If people voluntarily want to simplify a la Thoreau, have at it. When we sold our home in Minnesota to move permanently to Arizona, we had to make some tough choices, especially with our thousands of books. Every once in a while, I think of an item that didn’t make the cut and wish I had it – where IS that nice salad bowl I got at my wedding shower? — but the feeling passes pretty quickly. I hope some Goodwill shopper is using it with joy, and finally finding the arugula the Obamas wanted the poor to have. And I remind myself that I have five other salad bowls. None of which has seen a leaf of arugula, which always sounds to me like some sort of unfortunate sexually-transmitted disease. Just sayin’.

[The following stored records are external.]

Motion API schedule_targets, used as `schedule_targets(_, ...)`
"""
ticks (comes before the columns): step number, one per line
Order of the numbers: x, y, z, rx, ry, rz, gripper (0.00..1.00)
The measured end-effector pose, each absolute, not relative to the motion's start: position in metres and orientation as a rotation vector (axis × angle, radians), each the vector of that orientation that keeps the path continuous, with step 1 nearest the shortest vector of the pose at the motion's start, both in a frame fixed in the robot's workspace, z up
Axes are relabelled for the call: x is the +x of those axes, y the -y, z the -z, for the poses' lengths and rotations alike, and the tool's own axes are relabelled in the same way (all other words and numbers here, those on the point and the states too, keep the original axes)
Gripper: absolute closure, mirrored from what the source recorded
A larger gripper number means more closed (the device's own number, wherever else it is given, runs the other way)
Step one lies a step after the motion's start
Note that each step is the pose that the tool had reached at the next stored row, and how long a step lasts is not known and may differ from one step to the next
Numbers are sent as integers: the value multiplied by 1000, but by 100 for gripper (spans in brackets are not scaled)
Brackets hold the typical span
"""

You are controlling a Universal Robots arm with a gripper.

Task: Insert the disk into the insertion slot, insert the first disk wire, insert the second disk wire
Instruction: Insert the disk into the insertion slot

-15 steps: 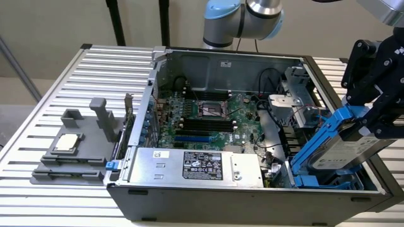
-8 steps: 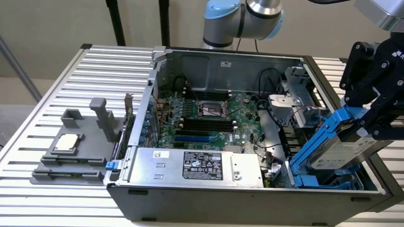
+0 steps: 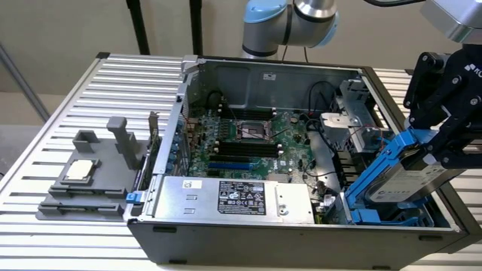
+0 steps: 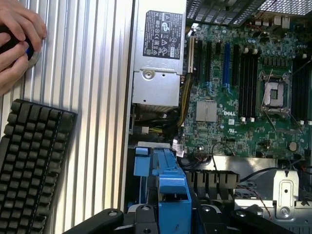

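The disk (image 3: pixel 407 183), a silver-grey drive with a white label in a bright blue carrier frame (image 4: pixel 168 187), hangs tilted at the exterior view's right. My black gripper (image 3: pixel 444 138) is shut on its upper end. The disk's lower end dips into the insertion slot (image 3: pixel 380 214), a grey-blue cage with blue tabs in the case's near right corner. The disk stands slanted, with most of it above the slot. In the wrist view the blue carrier runs from between my fingers (image 4: pixel 141 214) toward the case floor.
The open computer case (image 3: pixel 301 237) holds a green motherboard (image 3: pixel 249 144), a silver power-supply box with a black label (image 3: pixel 233 197) and black cables (image 3: pixel 320 96). A grey fixture (image 3: pixel 90 180) lies on the slatted table. A keyboard (image 4: pixel 31 165) and a person's hand (image 4: pixel 17 41) are beside the case.
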State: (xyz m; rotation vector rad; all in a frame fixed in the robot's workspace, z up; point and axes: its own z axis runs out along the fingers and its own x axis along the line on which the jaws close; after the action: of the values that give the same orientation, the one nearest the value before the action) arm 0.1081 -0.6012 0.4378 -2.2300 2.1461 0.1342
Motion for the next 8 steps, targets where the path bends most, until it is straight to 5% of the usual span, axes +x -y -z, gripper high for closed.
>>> schedule_targets(8, 108, 601, -435, -2229, -2142, -139, 67)
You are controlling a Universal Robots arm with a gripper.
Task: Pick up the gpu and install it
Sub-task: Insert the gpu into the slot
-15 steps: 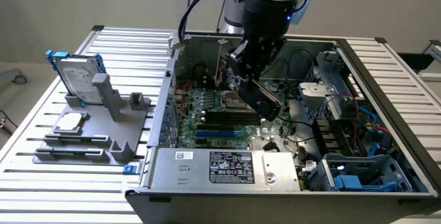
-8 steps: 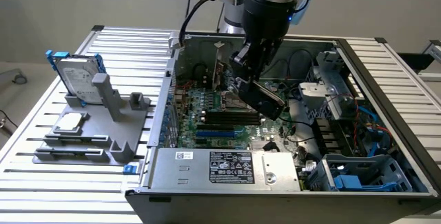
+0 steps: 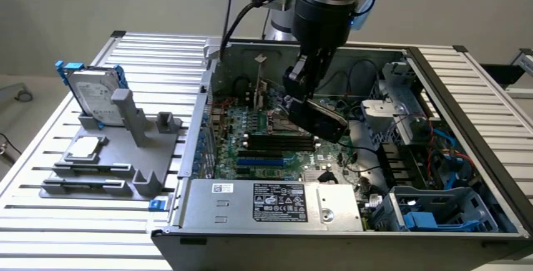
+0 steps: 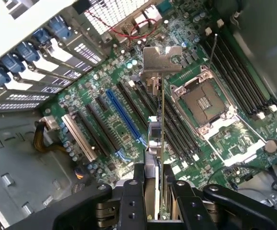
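Observation:
The gpu (image 3: 323,121) hangs tilted in the air inside the open computer case, above the large green motherboard (image 3: 266,143). My gripper (image 3: 301,93) is shut on the card's upper end. In the wrist view the gpu (image 4: 158,129) appears edge-on between the black fingers (image 4: 134,191) of my gripper (image 4: 155,189). Its silver bracket (image 4: 161,60) points away from the camera. Below it lie the expansion slots, among them a long blue slot (image 4: 124,120), and the card is not touching the board.
The case wall (image 3: 466,96) rises on the exterior view's right, and the silver power supply (image 3: 275,202) sits at the front. The bare CPU socket (image 4: 205,103) and memory slots (image 4: 234,72) lie beside the card. A hard drive (image 3: 92,93) stands on a grey fixture (image 3: 117,158) outside the case.

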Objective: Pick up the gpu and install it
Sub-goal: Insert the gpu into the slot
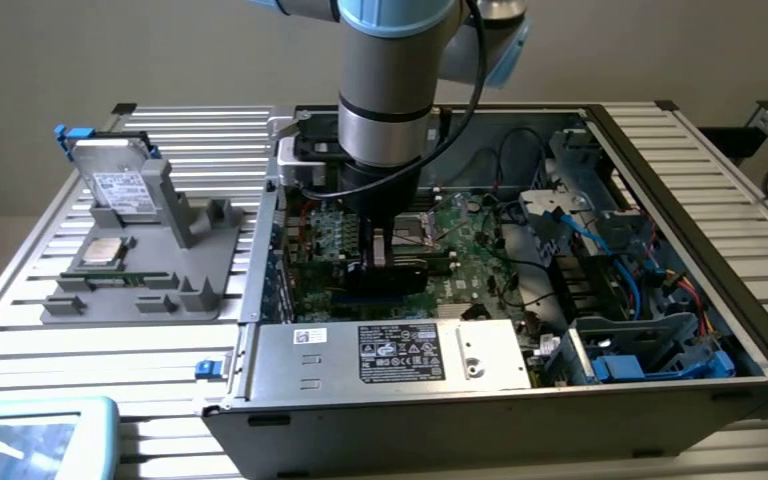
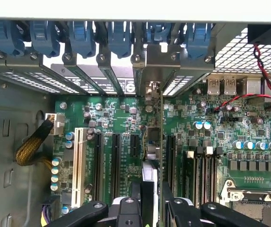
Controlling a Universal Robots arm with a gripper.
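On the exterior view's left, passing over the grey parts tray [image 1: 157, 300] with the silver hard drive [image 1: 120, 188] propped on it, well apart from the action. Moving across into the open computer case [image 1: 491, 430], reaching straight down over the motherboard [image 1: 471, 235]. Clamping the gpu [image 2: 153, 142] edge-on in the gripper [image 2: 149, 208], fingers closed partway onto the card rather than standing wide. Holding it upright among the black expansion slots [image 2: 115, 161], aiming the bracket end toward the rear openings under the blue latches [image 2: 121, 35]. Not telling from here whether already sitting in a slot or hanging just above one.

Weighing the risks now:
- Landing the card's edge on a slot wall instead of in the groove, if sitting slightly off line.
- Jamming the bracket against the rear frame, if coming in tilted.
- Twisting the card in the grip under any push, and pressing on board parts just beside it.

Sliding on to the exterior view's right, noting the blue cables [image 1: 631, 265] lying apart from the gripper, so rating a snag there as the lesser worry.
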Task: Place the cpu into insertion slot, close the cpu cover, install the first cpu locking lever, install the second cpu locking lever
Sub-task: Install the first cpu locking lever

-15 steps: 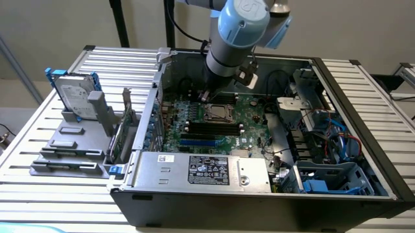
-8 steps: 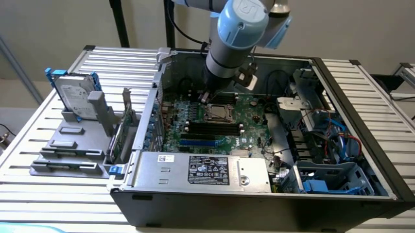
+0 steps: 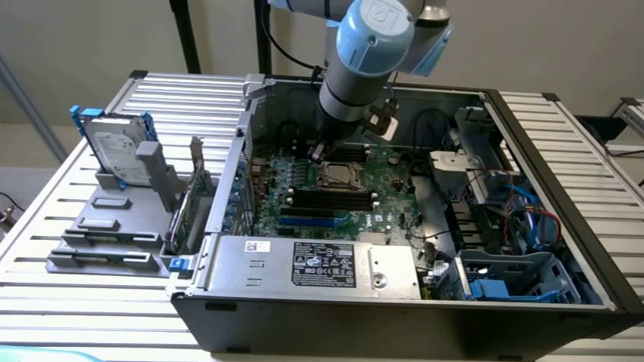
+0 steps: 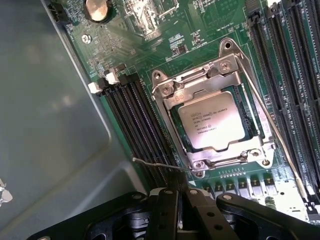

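Observation:
The cpu (image 4: 211, 120), a silver-topped square chip, lies in the insertion slot (image 4: 200, 164) on the green board. The cpu cover (image 4: 172, 107), a silvery windowed frame, lies flat over the chip's edges. One thin wire locking lever (image 4: 270, 130) runs along one side of the socket. A second wire lever (image 4: 155, 163) sticks out from the socket corner nearest my gripper (image 4: 177, 207). The black fingers are shut with nothing between them, their tips right by that lever; I cannot tell if they touch it. In the exterior view the gripper (image 3: 323, 151) hangs inside the open case, just above the socket (image 3: 339, 175).
Long black memory slots (image 4: 135, 115) flank the socket on both sides. The grey case wall (image 4: 50, 125) stands close by. A power supply (image 3: 312, 264), a blue drive cage (image 3: 503, 279) and cables fill the case. A hard drive (image 3: 116, 151) rests outside on the slatted table.

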### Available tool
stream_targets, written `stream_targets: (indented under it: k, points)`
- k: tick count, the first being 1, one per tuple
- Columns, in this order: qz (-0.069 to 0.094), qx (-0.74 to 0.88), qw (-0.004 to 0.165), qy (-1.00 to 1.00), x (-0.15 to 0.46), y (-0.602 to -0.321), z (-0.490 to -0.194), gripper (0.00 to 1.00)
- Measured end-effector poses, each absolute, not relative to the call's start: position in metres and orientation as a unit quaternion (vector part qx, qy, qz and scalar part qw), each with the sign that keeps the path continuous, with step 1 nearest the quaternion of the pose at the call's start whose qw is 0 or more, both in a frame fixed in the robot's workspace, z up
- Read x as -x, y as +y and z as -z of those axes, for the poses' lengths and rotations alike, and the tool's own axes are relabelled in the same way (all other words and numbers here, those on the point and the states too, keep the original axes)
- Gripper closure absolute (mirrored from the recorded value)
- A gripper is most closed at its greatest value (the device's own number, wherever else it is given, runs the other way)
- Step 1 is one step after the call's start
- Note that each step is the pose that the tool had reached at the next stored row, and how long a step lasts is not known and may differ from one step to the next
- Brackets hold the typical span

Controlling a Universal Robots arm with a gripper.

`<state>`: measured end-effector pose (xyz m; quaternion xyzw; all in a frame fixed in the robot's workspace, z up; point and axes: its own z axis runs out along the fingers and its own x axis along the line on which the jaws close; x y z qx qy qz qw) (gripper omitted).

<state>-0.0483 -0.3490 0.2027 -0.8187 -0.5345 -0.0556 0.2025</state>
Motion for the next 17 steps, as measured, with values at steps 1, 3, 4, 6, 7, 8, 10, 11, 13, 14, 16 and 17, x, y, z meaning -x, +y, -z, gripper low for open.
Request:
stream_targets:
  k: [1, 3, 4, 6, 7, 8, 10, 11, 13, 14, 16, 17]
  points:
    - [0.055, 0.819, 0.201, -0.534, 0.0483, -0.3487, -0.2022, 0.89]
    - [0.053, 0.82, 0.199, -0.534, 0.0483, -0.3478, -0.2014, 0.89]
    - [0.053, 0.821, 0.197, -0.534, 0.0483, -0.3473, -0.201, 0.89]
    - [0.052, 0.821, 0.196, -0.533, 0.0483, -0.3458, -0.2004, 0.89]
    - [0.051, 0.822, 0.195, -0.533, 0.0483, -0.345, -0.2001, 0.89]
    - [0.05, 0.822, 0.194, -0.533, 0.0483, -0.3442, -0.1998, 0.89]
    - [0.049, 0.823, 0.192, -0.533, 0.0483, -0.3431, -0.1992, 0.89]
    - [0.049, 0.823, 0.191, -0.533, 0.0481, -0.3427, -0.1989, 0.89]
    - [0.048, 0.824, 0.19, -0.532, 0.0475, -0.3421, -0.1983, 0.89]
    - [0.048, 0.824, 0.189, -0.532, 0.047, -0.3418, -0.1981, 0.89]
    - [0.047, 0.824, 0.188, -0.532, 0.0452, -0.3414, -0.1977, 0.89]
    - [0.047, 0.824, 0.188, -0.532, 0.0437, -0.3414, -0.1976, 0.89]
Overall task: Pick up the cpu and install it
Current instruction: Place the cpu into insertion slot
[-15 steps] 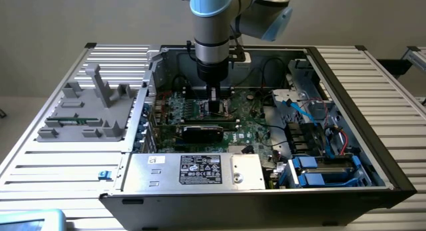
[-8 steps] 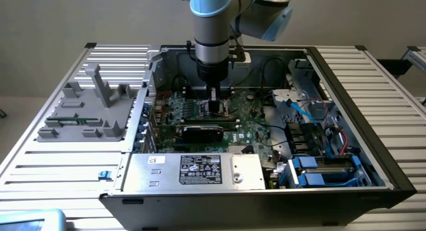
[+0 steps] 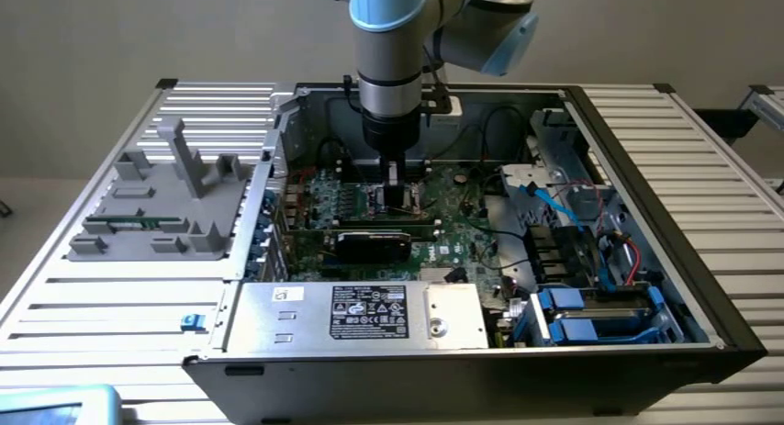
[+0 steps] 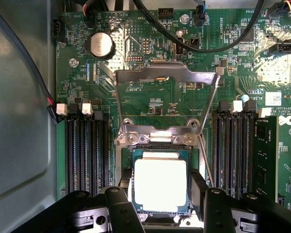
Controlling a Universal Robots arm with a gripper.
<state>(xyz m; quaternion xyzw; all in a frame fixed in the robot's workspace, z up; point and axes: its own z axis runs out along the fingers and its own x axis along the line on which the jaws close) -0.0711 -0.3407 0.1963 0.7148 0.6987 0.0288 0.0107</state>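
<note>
Wrist view, looking down past the two black fingers (image 4: 125, 182) of the hand (image 4: 162, 178): clenched on the cpu (image 4: 160, 184), pressing against two opposite edges of it. Holding the chip flat, bright silver lid up, with a thin green rim around it, inside the square opening of the socket (image 4: 157, 139). Cannot tell whether fully seated or just above the contacts. Beyond the socket, a metal retention frame (image 4: 166, 75) swung open and lying back over the green motherboard (image 4: 150, 104), with a thin lever (image 4: 206, 162) beside it. On either side, rows of black memory slots (image 4: 85, 150) with white latches. Further off, a round coin cell battery (image 4: 101, 44) and black cables (image 4: 184, 44) looping across the board.

Exterior view: same hand (image 3: 392, 194) low inside the open computer case (image 3: 490, 379), at the end of the upright grey and light-blue arm (image 3: 389, 67), over the middle of the board. Just in front, nearer the camera, a black graphics card (image 3: 382, 244). Nearer again, a silver power supply (image 3: 367, 312) with a black label. At the exterior view's right, inside the case, blue drive bays (image 3: 588, 319). At the exterior view's left, outside the case, a grey plastic fixture (image 3: 160, 205) resting on the slatted metal bench (image 3: 110, 306).
</note>
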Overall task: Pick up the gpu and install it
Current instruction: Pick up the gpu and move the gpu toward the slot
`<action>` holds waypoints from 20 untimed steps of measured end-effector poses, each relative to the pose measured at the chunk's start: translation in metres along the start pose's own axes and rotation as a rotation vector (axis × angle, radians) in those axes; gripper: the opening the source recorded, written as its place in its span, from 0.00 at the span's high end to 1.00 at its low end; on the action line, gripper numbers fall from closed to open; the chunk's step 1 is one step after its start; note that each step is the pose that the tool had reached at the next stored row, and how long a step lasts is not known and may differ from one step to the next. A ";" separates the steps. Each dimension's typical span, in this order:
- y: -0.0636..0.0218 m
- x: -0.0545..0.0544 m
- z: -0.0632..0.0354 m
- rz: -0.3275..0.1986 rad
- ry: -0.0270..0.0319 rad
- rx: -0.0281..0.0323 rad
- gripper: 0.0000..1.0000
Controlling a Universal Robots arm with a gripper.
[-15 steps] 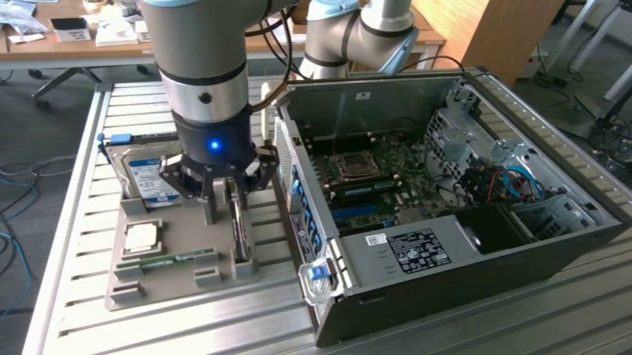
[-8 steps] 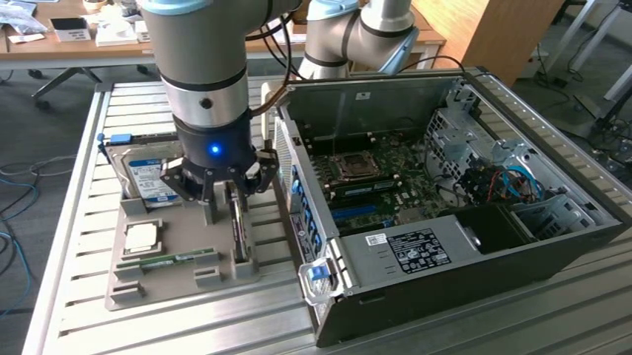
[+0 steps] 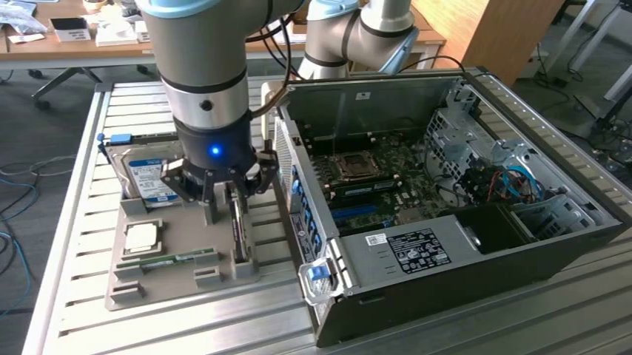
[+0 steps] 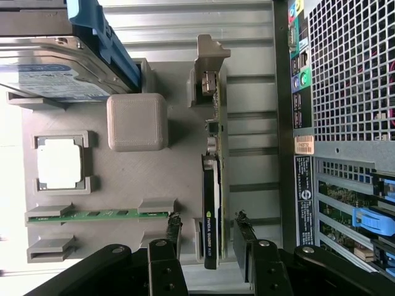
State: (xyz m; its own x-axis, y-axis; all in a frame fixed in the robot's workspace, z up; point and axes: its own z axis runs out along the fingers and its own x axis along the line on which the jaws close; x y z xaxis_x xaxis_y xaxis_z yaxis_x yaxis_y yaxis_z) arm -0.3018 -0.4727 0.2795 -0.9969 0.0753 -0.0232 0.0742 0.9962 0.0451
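The hand (image 4: pixel 207 219) is found wide open, straddling the gpu (image 4: pixel 213 179), which is stood on edge in the tray (image 4: pixel 123 179) beside the computer case (image 3: pixel 445 222).

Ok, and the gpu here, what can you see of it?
The gpu is a thin dark card standing on its long edge in a slot of the grey parts tray, propped by the tray's posts. One face carries a black cooler with a green logo. A green board edge shows behind it, and a silver bracket caps the end away from the gripper. The open computer case lies alongside. The open gripper straddles its other end, one finger each side, with gaps showing.
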 end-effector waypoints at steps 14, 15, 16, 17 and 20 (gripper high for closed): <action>-0.0002 0.000 0.0048 0.000 0.0000 0.0000 0.53; -0.0002 0.000 0.0049 0.000 0.0000 0.0001 0.53; -0.0002 0.000 0.0053 0.000 -0.0001 -0.0001 0.53; -0.0002 0.000 0.0058 0.000 -0.0003 -0.0003 0.53; -0.0003 0.000 0.0076 0.000 0.0000 0.0000 0.53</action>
State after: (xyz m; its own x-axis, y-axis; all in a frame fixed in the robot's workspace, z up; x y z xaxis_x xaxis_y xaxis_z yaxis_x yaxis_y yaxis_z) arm -0.3018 -0.4727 0.2719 -0.9969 0.0753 -0.0232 0.0742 0.9962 0.0451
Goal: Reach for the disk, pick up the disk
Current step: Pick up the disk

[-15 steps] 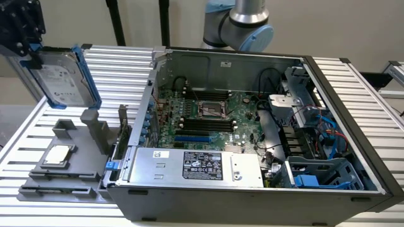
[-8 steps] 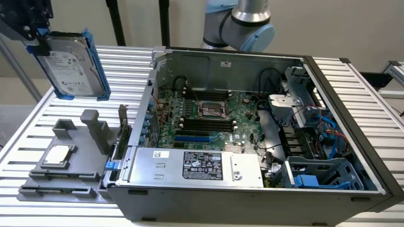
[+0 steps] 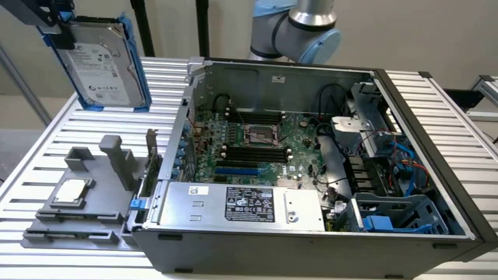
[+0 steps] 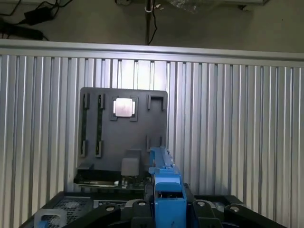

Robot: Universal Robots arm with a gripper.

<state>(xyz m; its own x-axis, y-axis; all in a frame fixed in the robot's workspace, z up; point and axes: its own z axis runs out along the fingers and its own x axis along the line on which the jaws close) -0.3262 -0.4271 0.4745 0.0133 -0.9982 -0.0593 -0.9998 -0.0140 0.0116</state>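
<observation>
Over the worktop's [image 3: 439,111] far corner, exterior view's left: fingers [image 4: 191,209] pinch the disk [image 3: 101,64] by its blue frame [image 4: 168,199]. Edge grip looks thin; move slow, no swing.

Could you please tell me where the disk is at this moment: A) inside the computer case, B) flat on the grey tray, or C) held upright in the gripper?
C: the gripper clamps the disk by its blue frame and holds it upright.
</observation>
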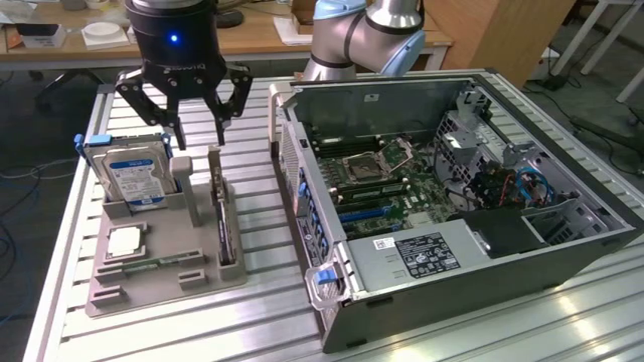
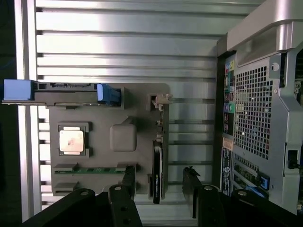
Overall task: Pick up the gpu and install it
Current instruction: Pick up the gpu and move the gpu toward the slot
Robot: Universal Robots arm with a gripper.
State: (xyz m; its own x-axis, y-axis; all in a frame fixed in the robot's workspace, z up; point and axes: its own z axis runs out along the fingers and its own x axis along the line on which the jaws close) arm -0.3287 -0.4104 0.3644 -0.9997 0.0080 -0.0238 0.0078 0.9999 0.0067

So, I will finish this meditation on Abundance and Gratitude in a minute and turn to thinking Deep Thoughts about the Deep State or the FBI or who in my neighborhood besides the woman with the suspicious “Bears” banner is probably a Russian Bot. Right after I wash my three Deviled Egg Plates and Asparagus Platter. I mean, really, who could pass up a little platter with the imprint of asparagus in it? Have you no soul? Have you no VISA?